Ovulation is a normal physiological process for women of childbearing age, but because it cannot be seen or touched, there are many questions about ovulation. The method of measuring basal body temperature is simple but requires strict adherence and long-term persistence. Generally, it takes more than three menstrual cycles of continuous measurement to explain the problem.
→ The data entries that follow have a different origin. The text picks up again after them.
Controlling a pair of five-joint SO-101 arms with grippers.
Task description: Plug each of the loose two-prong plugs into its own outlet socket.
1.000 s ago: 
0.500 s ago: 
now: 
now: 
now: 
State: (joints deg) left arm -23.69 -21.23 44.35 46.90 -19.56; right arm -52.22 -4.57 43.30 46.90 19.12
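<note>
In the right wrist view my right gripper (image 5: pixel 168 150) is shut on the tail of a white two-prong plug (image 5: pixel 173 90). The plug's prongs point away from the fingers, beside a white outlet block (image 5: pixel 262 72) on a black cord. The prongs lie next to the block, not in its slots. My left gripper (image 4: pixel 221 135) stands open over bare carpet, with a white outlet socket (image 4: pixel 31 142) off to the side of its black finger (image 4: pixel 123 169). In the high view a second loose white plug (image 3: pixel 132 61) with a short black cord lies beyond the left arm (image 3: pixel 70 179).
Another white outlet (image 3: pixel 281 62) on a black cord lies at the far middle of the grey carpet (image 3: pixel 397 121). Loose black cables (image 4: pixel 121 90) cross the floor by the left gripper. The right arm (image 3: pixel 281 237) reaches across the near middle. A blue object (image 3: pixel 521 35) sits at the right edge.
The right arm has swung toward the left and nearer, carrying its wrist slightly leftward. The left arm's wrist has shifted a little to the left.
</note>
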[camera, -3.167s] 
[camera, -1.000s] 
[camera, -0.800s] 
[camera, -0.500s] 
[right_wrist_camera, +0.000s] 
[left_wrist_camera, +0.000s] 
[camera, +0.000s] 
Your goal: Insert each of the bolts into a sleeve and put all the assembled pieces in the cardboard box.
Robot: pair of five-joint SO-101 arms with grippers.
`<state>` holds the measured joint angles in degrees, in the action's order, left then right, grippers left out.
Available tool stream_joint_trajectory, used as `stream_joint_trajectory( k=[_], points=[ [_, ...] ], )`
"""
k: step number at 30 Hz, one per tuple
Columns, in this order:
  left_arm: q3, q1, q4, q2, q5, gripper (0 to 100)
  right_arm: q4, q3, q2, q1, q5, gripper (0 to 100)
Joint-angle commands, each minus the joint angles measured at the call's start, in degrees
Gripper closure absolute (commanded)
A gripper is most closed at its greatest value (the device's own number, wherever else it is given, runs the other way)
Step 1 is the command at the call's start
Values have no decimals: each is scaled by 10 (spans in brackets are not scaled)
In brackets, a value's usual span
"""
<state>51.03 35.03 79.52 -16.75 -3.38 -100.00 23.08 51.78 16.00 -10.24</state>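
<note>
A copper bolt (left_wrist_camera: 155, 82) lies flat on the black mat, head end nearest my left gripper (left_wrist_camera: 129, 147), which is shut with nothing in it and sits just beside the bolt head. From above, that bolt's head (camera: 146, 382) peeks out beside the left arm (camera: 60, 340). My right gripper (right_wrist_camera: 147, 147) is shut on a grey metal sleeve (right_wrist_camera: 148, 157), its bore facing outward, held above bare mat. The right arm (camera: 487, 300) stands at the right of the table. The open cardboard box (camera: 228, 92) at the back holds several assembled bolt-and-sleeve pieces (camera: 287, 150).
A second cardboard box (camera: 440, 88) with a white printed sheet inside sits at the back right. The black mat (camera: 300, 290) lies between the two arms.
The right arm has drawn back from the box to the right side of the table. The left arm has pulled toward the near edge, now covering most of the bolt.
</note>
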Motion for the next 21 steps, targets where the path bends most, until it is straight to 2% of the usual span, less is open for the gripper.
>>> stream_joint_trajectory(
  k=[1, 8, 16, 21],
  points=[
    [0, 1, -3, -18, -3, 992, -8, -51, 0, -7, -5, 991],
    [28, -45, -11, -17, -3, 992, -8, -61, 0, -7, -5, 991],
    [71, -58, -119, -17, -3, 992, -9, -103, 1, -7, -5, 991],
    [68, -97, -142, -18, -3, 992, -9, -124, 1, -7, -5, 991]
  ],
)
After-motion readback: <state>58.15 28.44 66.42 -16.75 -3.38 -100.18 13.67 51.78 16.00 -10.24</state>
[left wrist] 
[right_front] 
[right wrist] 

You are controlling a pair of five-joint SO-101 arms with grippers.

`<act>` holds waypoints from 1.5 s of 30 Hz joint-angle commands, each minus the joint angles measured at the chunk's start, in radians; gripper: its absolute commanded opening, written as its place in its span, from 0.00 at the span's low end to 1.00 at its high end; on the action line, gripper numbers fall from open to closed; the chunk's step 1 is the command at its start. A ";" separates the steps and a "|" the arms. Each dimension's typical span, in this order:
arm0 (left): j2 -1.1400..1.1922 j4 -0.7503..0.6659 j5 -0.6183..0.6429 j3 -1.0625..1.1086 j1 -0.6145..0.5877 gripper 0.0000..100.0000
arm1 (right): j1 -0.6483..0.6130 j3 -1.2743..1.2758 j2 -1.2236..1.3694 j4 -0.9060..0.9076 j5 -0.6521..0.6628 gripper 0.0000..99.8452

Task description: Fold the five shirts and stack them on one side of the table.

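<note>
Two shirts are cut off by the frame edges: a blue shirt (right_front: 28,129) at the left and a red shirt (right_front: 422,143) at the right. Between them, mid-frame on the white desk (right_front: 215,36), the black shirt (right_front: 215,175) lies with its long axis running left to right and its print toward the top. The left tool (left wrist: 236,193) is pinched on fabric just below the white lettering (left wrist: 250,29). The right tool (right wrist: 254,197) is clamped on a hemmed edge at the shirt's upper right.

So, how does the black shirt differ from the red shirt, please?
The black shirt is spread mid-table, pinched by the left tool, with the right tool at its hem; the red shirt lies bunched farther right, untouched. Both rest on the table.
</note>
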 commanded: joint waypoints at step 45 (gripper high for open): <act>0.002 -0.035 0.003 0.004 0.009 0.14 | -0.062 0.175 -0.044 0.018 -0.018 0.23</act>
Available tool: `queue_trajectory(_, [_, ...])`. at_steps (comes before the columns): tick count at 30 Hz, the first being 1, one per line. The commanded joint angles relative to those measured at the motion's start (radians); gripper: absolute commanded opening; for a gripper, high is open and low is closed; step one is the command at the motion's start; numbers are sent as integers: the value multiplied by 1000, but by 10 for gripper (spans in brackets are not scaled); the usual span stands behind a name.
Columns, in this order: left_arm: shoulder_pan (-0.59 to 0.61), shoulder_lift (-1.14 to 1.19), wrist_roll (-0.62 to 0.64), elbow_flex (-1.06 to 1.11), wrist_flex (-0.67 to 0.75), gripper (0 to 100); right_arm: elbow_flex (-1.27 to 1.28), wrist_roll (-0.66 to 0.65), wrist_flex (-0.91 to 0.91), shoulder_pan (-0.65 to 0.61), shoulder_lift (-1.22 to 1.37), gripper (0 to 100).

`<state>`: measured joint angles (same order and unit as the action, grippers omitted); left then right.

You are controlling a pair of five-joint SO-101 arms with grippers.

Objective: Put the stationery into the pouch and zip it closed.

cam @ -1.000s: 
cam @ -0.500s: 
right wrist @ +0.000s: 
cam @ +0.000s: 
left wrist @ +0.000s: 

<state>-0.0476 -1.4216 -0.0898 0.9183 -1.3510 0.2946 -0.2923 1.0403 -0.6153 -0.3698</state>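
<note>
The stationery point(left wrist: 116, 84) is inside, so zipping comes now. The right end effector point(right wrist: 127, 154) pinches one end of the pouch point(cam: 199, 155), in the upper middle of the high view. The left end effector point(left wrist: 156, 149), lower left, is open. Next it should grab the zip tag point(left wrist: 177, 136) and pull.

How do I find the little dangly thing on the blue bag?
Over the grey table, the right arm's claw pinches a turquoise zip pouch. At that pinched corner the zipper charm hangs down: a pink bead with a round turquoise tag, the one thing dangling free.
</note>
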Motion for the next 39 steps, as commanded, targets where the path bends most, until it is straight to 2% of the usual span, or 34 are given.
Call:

The vast majority of people do not feel any sensation, only a few people may have non-specific symptoms such as mild abdominal pain and back pain during ovulation, but it is difficult to determine ovulation based on these symptoms. Some people have changes in sexual desire before and after ovulation, some may show an increase in libido, while others may show a decrease; some people may show an increase in transparent white discharge; and a few people may have minimal bleeding between menstrual cycles. The basal body temperature of the body changes before and after ovulation, but it is not easy to detect subjectively without testing through smart basal thermometer.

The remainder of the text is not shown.